The name Oktoberfest is somewhat of a misnomer, for although part of Germany’s annual celebration of beer and Bavaria does indeed take place in October, the majority of the fest’s events actually take place in the second half of September.
The root of the festival’s name, Oktoberfest, dates back to October 12, 1810, when Crown Prince Ludwig (later King Ludwig I) married Princess Therese of Saxony-Hildburghausen and the citizens of Munich were invited to celebrate the royal event in the fields in front of the city gates. The wedding festivities ended on October 17th with a horse race. Modern Germany continues to the now annual tradition of Oktoberfest, which has grown to be the largest festival in the world (more than six million people fro around the globe attend each year). However, the celebrations have been moved up by a few weeks in order to take advantage of September’s warmer weather and stay out in the tents longer.
This year, the festival runs starts on Saturday, Sept. 20, with the grand entry of the Oktoberfest landlords and breweries, and ends on October 5. On the opening Saturday, the Mayor of Munich officially taps the first keg of Oktoberfest beer at noon, and then everyone is invited to fill their steins at any of the 14 enormous beer tents, including the new horse-themed Marstall tent. On Monday to Friday, beer is sold from 10 am to 10:30 pm; and on Saturdays, Sundays and Friday October 3rd, the tents serve beer from 9 a.m. to 10:30 p.m. Sunday is host to the Oktoberfest Costume and Rifleman’s Parade, one of the fest’s main highlights.
Celebrity guests who are stopping by Berlin or Warnemunde may want to consider a detour to Munich for the authentic Okotberfest experience, if you have enough time on your schedule.

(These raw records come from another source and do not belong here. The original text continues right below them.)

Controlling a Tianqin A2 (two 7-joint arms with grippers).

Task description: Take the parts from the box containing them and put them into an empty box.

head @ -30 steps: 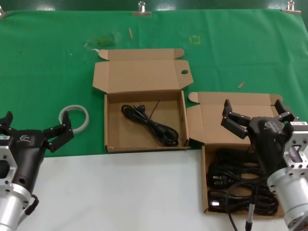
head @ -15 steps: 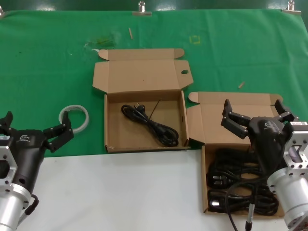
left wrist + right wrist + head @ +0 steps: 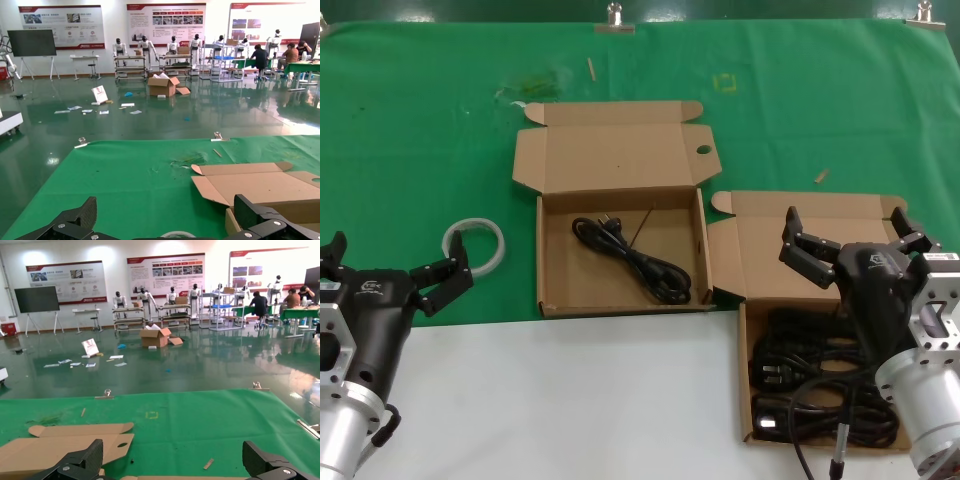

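Observation:
Two open cardboard boxes lie on the green cloth. The right box [image 3: 744, 400] is the box containing them: a pile of black cords [image 3: 810, 375], the parts. The centre box [image 3: 548, 260] holds one coiled cord [image 3: 638, 260], so neither box is empty. My right gripper [image 3: 845, 225] hovers open over the right box's back edge with nothing in it; its wrist view looks over the cloth past the centre lid [image 3: 60, 445]. My left gripper [image 3: 395, 255] waits open at the near left, left of the centre box [image 3: 260, 185].
A white tape ring [image 3: 475, 245] lies on the cloth between my left gripper and the centre box. A small scrap [image 3: 821, 176] lies behind the right box. White tabletop [image 3: 570, 400] runs along the front. Clips [image 3: 614, 18] pin the cloth's far edge.

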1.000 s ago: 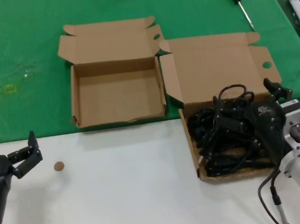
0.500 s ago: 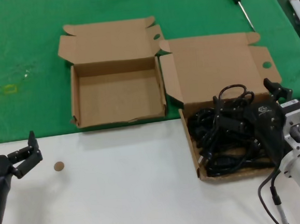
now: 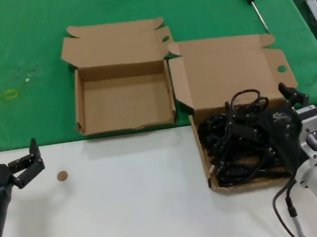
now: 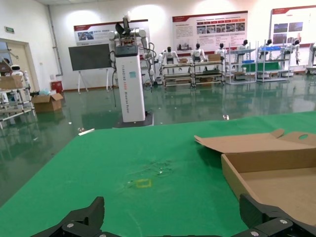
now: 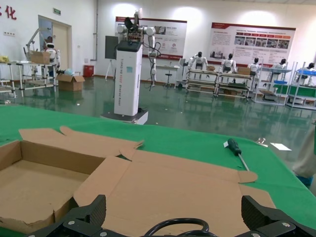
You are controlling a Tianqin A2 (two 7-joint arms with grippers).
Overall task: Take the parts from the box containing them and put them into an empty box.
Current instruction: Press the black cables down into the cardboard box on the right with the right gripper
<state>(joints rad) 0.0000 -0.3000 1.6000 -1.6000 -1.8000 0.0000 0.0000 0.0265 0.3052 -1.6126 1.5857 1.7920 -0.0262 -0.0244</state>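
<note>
Green cloth holds two boxes; bendy tangled black cables point(image 3: 240, 145) fill the right box point(image 3: 229, 183). Right gripper point(image 3: 288, 120) wide open over them; grab a loop.

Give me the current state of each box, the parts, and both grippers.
larger box: lid open, tray full of parts.
parts: tangled black cables, all in the larger box's tray.
smaller box: lid open, tray empty.
left gripper: open, holding nothing, over the white table.
right gripper: open, over the parts.
</note>
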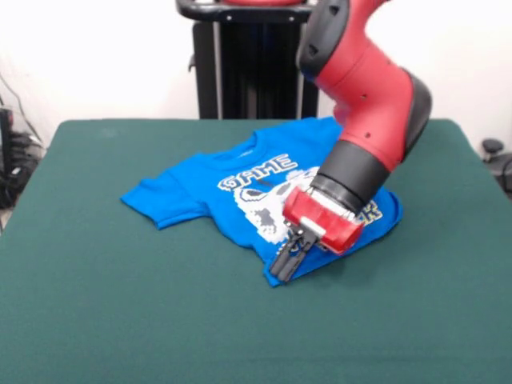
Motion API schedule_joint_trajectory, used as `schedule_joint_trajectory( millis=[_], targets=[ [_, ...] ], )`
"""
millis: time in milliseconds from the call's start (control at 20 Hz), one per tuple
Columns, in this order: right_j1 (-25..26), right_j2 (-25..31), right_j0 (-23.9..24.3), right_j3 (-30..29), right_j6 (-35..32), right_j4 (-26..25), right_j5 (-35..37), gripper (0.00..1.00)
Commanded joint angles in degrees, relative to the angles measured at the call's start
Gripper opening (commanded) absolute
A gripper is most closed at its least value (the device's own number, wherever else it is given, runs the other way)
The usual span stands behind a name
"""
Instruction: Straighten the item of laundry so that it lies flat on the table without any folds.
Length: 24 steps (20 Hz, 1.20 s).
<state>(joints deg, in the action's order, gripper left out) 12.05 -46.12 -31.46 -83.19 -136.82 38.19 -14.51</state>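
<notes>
The item of laundry (200, 196), a bright blue T-shirt with white "GAME" lettering and a white print, lies printed side up a little behind the middle of the dark green table (120, 320). One sleeve spreads out to the left. The right part is rumpled and partly hidden behind the red arm. My gripper (282, 268) slants down to the shirt's nearest corner, and its dark fingers (290, 254) stand close together, shut on that blue hem corner right at the table top.
The red and black arm (368, 104) comes down over the shirt's right half. Green table surface stretches wide to the left, to the right and toward the near edge. Cables and dark gear (12, 172) lie beyond the left table edge.
</notes>
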Motion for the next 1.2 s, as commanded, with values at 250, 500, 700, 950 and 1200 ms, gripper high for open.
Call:
schedule_joint_trajectory(
  millis=[250,500,700,950,1200],
  targets=[
    [2.92,7.19,5.35,4.28,-6.05,1.76,-3.43,0.00],
    [-2.30,11.63,7.62,3.32,-6.19,-4.83,-2.48,0.00],
    [-4.12,14.78,7.67,3.83,-7.22,-5.02,-0.51,0.00],
    [-4.77,16.04,7.38,4.08,-7.70,-2.97,1.24,0.00],
    [-13.05,18.18,8.20,-1.02,-6.17,-7.96,5.37,0.00]
  ],
)
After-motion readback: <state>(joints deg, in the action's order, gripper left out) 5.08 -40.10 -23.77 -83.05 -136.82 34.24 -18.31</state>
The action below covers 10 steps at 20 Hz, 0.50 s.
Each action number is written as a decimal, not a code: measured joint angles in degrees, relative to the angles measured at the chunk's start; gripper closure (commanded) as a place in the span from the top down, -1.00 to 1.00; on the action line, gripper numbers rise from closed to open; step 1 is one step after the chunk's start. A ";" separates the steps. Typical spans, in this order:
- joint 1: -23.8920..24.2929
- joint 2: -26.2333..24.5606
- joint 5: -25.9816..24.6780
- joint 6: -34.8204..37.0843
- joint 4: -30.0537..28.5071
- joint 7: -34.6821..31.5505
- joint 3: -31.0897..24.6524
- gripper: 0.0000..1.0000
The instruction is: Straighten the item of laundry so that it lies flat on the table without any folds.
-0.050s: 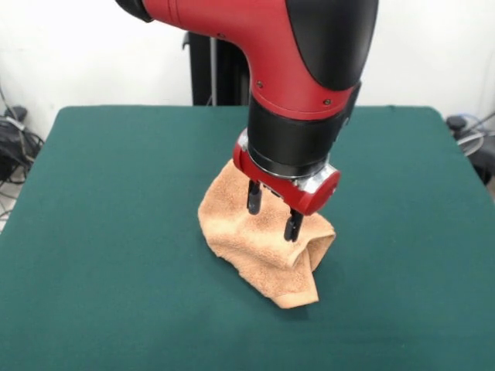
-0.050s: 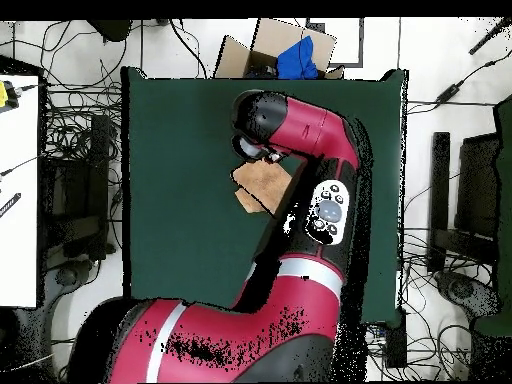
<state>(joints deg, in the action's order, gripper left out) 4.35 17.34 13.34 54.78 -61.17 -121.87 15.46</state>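
Your fingers [image 1: 273, 210] hang open w/ nothing held, right over the towel [image 1: 263, 243] mid; its folded lump lies on the desk [image 1: 116, 232] toward the lower-right tip.

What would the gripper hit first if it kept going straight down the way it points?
Most likely the towel: the open gripper points down over its crumpled middle, fingertips close to or touching the cloth. Depth is unclear. The table lies beneath.

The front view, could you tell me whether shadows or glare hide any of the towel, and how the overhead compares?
Front view: even light, no glare; only a soft shadow under the tool on the towel. Overhead view: the arm covers most of the towel.
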 measured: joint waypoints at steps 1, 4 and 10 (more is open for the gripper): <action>-0.04 0.01 0.00 -0.01 -0.06 0.00 0.00 1.00; -0.22 0.01 -0.01 -0.01 -0.28 0.00 -0.02 1.00; -0.67 -0.07 0.00 -0.84 -0.63 0.00 -0.16 1.00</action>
<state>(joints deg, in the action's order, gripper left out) 3.68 17.27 13.34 53.94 -61.80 -121.87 15.30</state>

For guests outside of Germany, Oktoberfest has taken on a cultural life of its own, and countries as varied as Vietnam, Canada, Peru and India now host their own versions of the German celebration. Indeed, practically every state in America tries to join in on the Oktoberfest bandwagon as well, though many say that the best U.S. celebration is Cincinnati’s Oktoberfest Zinzinnati, which features seven stages of non-stop live German music, over 30 vendors serving roughly 200 dishes (including 80,500 bratwurst and 23,004 soft pretzels), and an annual mass performance of the Chicken Dance.